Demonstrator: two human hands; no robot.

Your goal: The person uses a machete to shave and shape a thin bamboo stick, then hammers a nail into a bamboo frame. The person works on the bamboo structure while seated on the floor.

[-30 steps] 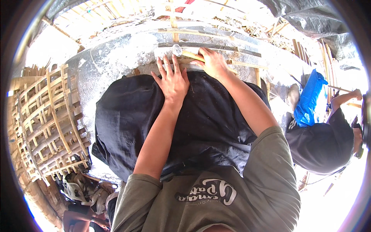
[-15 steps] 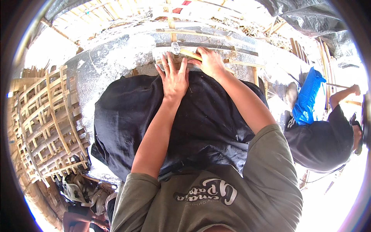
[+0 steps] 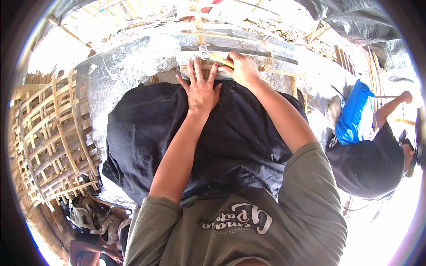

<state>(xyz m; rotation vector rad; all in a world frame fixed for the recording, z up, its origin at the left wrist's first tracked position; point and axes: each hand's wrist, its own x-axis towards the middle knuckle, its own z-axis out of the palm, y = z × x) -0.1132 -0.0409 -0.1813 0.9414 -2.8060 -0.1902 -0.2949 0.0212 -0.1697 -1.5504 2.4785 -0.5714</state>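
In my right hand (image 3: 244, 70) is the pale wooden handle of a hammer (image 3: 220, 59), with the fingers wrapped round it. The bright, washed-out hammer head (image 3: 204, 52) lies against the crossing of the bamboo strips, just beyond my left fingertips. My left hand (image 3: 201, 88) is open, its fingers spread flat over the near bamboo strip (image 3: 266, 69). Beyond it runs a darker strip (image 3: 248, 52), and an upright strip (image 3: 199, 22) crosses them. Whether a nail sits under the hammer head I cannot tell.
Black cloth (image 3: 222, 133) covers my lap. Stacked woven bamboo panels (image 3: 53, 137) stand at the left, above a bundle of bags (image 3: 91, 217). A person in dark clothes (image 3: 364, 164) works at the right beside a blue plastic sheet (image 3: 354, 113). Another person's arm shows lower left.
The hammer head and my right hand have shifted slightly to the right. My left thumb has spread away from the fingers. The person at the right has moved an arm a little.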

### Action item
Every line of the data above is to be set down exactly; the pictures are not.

### Result for this exercise
Demonstrator: two human hands; no robot.

Your goal: The person uses a machete to shave and shape a thin bamboo stick, then hammers a nail into a bamboo frame. The person works on the bamboo structure while seated on the floor.

[-30 steps] 
[-15 steps] 
[+0 steps] 

<state>(xyz m; rotation vector rad; all in a world frame fixed for the recording, z up, its origin at the left wrist's first tracked position; point and axes: each hand's wrist, its own x-axis towards the middle knuckle, its own z-axis out of the palm, y = z × x) -0.1132 -0.0409 -0.1813 0.9414 -2.8060 -0.1902 -0.2949 0.0212 -0.1697 -1.5504 2.4785 -0.5714</state>
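In my right hand (image 3: 244, 70) is the pale wooden handle of a hammer (image 3: 220, 59), with the fingers wrapped round it. The bright, washed-out hammer head (image 3: 204, 52) lies against the crossing of the bamboo strips, just beyond my left fingertips. My left hand (image 3: 201, 88) is open, its fingers spread flat over the near bamboo strip (image 3: 266, 69). Beyond it runs a darker strip (image 3: 248, 52), and an upright strip (image 3: 199, 22) crosses them. Whether a nail sits under the hammer head I cannot tell.
Black cloth (image 3: 222, 133) covers my lap. Stacked woven bamboo panels (image 3: 53, 137) stand at the left, above a bundle of bags (image 3: 91, 217). A person in dark clothes (image 3: 364, 164) works at the right beside a blue plastic sheet (image 3: 354, 113). Another person's arm shows lower left.
The hammer head and my right hand have shifted slightly to the right. My left thumb has spread away from the fingers. The person at the right has moved an arm a little.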

The response to the exercise is complete.